▶ _Work task_
The lines below, all of them, should be returned exactly as they appear.

▬▬▬

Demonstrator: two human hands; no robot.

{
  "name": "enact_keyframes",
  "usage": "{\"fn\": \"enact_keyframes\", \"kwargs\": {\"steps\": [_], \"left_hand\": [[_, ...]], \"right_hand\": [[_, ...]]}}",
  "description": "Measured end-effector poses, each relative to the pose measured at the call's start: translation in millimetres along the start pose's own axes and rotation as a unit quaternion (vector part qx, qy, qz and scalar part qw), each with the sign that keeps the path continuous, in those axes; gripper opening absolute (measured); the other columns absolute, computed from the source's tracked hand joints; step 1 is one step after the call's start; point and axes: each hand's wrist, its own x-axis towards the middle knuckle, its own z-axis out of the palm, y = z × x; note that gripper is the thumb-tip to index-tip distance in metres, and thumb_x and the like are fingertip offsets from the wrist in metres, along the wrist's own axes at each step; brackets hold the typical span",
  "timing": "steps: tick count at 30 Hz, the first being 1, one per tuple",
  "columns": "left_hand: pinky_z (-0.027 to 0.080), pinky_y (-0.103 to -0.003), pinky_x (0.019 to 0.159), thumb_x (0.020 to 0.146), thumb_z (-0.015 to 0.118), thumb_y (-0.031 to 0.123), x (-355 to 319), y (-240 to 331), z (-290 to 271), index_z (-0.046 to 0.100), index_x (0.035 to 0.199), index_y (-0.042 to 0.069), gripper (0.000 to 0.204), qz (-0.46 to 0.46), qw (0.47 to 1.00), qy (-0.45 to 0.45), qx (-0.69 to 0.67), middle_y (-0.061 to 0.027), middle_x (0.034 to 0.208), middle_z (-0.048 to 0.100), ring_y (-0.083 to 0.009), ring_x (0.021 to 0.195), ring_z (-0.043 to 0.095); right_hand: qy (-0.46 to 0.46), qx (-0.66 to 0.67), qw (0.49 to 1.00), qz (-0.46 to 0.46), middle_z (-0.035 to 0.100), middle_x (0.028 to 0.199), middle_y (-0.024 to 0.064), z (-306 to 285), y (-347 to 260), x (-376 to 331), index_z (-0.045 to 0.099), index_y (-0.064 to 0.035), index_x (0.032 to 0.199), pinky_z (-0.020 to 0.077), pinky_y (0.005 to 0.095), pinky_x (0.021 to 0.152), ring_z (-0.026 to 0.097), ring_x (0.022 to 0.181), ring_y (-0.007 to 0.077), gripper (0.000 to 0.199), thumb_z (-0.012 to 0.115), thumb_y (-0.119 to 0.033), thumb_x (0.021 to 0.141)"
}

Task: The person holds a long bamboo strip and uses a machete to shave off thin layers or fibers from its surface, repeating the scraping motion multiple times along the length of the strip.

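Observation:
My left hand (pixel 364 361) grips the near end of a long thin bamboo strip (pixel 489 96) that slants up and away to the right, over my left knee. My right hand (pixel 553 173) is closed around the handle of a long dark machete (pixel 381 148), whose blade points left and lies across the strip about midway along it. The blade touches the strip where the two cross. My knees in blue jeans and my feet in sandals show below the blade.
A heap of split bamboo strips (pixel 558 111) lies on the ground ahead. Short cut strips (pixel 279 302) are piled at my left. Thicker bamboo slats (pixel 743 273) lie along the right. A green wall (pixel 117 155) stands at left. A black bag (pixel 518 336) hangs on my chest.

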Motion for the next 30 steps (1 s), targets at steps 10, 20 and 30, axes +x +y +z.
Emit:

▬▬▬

▶ _Your response_
Demonstrator: two human hands; no robot.

{
  "name": "enact_keyframes",
  "usage": "{\"fn\": \"enact_keyframes\", \"kwargs\": {\"steps\": [_], \"left_hand\": [[_, ...]], \"right_hand\": [[_, ...]]}}",
  "description": "Measured end-effector poses, each relative to the pose measured at the call's start: translation in millimetres along the start pose's own axes and rotation as a unit quaternion (vector part qx, qy, qz and scalar part qw), each with the sign that keeps the path continuous, in those axes; gripper opening absolute (measured); the other columns absolute, computed from the source's tracked hand joints; step 1 is one step after the call's start; point and axes: each hand's wrist, its own x-axis towards the middle knuckle, its own z-axis out of the palm, y = z × x; note that gripper is the thumb-tip to index-tip distance in metres, and thumb_x and the like are fingertip offsets from the wrist in metres, along the wrist's own axes at each step; brackets hold the typical span",
  "timing": "steps: tick count at 30 Hz, the first being 1, one per tuple",
  "columns": "left_hand: pinky_z (-0.027 to 0.080), pinky_y (-0.103 to -0.003), pinky_x (0.019 to 0.159), thumb_x (0.020 to 0.146), thumb_z (-0.015 to 0.118), thumb_y (-0.031 to 0.123), x (-355 to 319), y (-240 to 331), z (-290 to 271), index_z (-0.046 to 0.100), index_x (0.035 to 0.199), index_y (-0.042 to 0.069), gripper (0.000 to 0.204), qz (-0.46 to 0.46), qw (0.47 to 1.00), qy (-0.45 to 0.45), qx (-0.69 to 0.67), middle_y (-0.061 to 0.027), middle_x (0.034 to 0.208), middle_z (-0.048 to 0.100), ring_y (-0.083 to 0.009), ring_x (0.021 to 0.195), ring_z (-0.043 to 0.095); right_hand: qy (-0.46 to 0.46), qx (-0.66 to 0.67), qw (0.49 to 1.00), qz (-0.46 to 0.46), middle_z (-0.035 to 0.100), middle_x (0.028 to 0.199), middle_y (-0.024 to 0.064), z (-306 to 285), y (-347 to 260), x (-376 to 331), index_z (-0.045 to 0.099), index_y (-0.064 to 0.035), index_x (0.032 to 0.199), pinky_z (-0.020 to 0.077), pinky_y (0.005 to 0.095), pinky_x (0.021 to 0.152), ring_z (-0.026 to 0.097), ring_x (0.022 to 0.181), ring_y (-0.007 to 0.077), gripper (0.000 to 0.199), thumb_z (-0.012 to 0.115), thumb_y (-0.119 to 0.033), thumb_x (0.021 to 0.141)"
}

Task: The person holds a long bamboo strip and uses a machete to shave off thin layers or fibers from its surface, repeating the scraping motion multiple times along the length of the strip.

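Observation:
My left hand (pixel 364 361) grips the near end of a long thin bamboo strip (pixel 489 96) that slants up and away to the right, over my left knee. My right hand (pixel 553 173) is closed around the handle of a long dark machete (pixel 381 148), whose blade points left and lies across the strip about midway along it. The blade touches the strip where the two cross. My knees in blue jeans and my feet in sandals show below the blade.
A heap of split bamboo strips (pixel 558 111) lies on the ground ahead. Short cut strips (pixel 279 302) are piled at my left. Thicker bamboo slats (pixel 743 273) lie along the right. A green wall (pixel 117 155) stands at left. A black bag (pixel 518 336) hangs on my chest.
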
Motion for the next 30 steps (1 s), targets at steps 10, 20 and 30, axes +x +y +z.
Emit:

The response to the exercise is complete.